WHAT TO PRODUCE: Using the data below, return the stretch from the line that contains "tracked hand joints" through the line that contains "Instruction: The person", both included, exactly as it stands and nothing beyond it.

DATA BLOCK:
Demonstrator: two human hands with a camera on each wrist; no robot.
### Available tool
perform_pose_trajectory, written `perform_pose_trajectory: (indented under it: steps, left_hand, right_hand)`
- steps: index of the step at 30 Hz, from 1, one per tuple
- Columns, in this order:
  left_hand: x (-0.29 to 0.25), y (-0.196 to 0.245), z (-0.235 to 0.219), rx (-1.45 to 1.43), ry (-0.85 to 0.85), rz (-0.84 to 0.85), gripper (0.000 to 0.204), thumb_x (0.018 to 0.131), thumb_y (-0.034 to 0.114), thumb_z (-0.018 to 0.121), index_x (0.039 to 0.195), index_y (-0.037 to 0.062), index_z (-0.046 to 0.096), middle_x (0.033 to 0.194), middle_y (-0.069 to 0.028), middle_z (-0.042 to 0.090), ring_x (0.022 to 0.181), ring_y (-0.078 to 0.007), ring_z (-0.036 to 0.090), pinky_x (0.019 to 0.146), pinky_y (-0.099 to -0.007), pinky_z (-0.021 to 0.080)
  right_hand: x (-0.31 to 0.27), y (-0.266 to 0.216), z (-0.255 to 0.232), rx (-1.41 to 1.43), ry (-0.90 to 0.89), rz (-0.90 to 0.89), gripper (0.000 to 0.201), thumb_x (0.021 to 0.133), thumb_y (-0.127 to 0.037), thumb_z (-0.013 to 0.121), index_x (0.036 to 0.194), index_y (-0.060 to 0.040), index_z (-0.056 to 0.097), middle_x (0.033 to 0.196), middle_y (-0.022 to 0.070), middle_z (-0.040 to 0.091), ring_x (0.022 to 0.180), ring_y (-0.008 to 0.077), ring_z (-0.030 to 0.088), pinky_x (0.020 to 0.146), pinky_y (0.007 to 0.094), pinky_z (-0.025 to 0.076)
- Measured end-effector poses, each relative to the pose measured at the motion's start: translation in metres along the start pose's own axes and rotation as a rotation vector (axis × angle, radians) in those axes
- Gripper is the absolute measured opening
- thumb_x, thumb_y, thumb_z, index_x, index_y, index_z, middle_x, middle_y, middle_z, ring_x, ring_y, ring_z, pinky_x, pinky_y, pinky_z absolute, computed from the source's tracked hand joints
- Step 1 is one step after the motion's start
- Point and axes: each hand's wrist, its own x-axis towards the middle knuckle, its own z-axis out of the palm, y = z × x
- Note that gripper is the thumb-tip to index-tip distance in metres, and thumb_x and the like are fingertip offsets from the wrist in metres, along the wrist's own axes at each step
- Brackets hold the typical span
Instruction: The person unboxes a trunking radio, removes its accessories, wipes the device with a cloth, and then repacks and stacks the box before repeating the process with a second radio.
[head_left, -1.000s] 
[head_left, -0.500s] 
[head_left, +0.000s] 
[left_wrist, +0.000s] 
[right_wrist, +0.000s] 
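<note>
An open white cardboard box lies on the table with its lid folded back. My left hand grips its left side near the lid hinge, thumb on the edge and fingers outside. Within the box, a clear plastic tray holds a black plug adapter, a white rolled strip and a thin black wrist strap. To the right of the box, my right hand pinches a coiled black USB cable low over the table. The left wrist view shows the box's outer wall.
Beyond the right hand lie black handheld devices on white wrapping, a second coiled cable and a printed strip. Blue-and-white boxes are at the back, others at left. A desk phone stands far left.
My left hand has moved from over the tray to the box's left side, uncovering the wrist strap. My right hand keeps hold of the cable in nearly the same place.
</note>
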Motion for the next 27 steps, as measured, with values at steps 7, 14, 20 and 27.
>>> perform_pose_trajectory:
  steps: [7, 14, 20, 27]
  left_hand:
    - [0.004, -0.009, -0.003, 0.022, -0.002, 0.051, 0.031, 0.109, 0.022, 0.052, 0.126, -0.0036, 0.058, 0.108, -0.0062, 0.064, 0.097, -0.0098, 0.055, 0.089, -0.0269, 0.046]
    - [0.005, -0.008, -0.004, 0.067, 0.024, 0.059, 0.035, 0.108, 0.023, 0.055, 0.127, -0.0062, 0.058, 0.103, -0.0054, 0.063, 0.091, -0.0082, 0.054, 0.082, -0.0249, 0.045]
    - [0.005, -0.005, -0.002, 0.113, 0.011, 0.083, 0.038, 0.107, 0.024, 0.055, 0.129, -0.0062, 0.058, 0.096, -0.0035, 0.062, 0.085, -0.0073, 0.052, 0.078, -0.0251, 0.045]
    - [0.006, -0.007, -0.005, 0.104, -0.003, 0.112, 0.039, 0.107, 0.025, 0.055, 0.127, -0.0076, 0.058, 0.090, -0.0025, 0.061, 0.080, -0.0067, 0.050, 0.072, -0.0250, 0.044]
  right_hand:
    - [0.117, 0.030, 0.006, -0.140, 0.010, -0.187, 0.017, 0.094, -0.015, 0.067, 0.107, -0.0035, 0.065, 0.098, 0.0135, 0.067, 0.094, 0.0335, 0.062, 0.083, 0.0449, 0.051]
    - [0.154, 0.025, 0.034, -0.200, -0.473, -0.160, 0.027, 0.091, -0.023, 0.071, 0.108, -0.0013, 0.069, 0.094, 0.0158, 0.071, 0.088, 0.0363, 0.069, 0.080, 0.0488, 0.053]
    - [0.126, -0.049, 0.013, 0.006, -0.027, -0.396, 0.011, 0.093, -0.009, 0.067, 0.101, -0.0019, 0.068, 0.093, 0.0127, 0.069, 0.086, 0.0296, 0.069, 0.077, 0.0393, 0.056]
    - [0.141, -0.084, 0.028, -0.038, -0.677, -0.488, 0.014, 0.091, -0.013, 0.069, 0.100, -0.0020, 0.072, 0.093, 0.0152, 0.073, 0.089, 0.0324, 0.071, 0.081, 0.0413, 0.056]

EXPECTED ANSWER:
- thumb_x, thumb_y, thumb_z, index_x, index_y, index_z, middle_x, middle_y, middle_z, ring_x, ring_y, ring_z, pinky_x, pinky_y, pinky_z absolute, computed from the source's tracked hand joints
- Step 1 is one step after the motion's start
- Point and axes: each hand's wrist, its own x-axis towards the middle knuckle, its own z-axis out of the palm, y = z × x
- Note that gripper is the thumb-tip to index-tip distance in metres, and thumb_x and the like are fingertip offsets from the wrist in metres, along the wrist's own axes at each step
- Brackets hold the typical span
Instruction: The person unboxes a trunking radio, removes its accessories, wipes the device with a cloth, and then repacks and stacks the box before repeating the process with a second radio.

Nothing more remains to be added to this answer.